DATA SEGMENT:
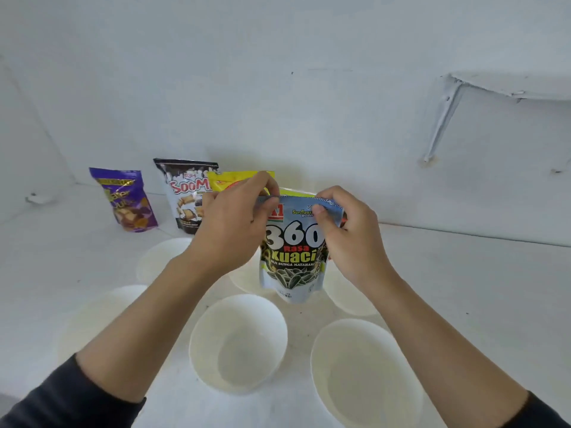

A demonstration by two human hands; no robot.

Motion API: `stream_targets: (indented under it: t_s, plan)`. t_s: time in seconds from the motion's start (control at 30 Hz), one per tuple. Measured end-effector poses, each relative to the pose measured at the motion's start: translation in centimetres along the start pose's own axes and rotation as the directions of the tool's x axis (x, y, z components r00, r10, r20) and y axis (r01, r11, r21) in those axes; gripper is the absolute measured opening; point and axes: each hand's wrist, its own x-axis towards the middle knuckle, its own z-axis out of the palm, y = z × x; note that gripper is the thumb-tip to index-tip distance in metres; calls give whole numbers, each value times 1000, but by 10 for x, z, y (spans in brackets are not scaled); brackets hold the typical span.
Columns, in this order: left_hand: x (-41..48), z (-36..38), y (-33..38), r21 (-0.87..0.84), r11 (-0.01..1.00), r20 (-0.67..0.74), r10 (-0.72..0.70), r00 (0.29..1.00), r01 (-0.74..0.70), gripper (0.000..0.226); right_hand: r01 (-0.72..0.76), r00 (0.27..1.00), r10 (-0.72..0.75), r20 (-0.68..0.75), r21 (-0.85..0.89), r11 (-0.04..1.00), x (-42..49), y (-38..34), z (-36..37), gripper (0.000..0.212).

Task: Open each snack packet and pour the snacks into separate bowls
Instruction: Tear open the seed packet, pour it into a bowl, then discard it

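Head view, left hand (pixel 234 223), right hand (pixel 352 239) pinch seed packet (pixel 293 261), yellow packet (pixel 234 180) half-hidden

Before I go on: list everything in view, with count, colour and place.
Sunflower seed packet: one, grey-blue with black and yellow print, held upright above the bowls.
Purple packet: one, purple, standing far left by the wall.
Soom packet: one, black and white, right of the purple packet.
Yellow packet: at least one, yellow, mostly hidden behind the hands.
Bowls: six, white, in two rows on the white table, some partly hidden.
Shelf bracket: one, white, wall upper right.
Left hand: pinches the seed packet's top left.
Right hand: pinches its top right.
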Motion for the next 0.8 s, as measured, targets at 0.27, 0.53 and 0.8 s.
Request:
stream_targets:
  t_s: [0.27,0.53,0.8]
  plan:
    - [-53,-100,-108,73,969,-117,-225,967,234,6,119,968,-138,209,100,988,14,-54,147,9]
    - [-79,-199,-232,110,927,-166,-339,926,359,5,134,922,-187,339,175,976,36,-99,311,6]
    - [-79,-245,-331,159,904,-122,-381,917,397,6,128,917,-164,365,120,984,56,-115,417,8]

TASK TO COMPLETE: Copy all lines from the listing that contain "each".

REPLY:
Motion API: `stream_targets: (indented under it: t_s, plan)`. t_s: time in seconds from the motion's start (control at 30 Hz), one per tuple. Measured end-effector poses, each relative to the pose measured at the motion's start: translation in centimetres along the start pose's own axes and rotation as the directions of the tool's x axis (x, y, z components r00, r10, r20) and y axis (r01, r11, r21) in those axes; gripper is the absolute measured opening; point and axes: each hand's wrist, its own x-axis towards the middle knuckle, its own z-axis out of the palm, y = z × x; note that gripper is the thumb-tip to index-tip distance in metres; calls give whole numbers, each value times 1000, but by 10 for x, z, y (spans in brackets are not scaled); brackets hold the typical span.
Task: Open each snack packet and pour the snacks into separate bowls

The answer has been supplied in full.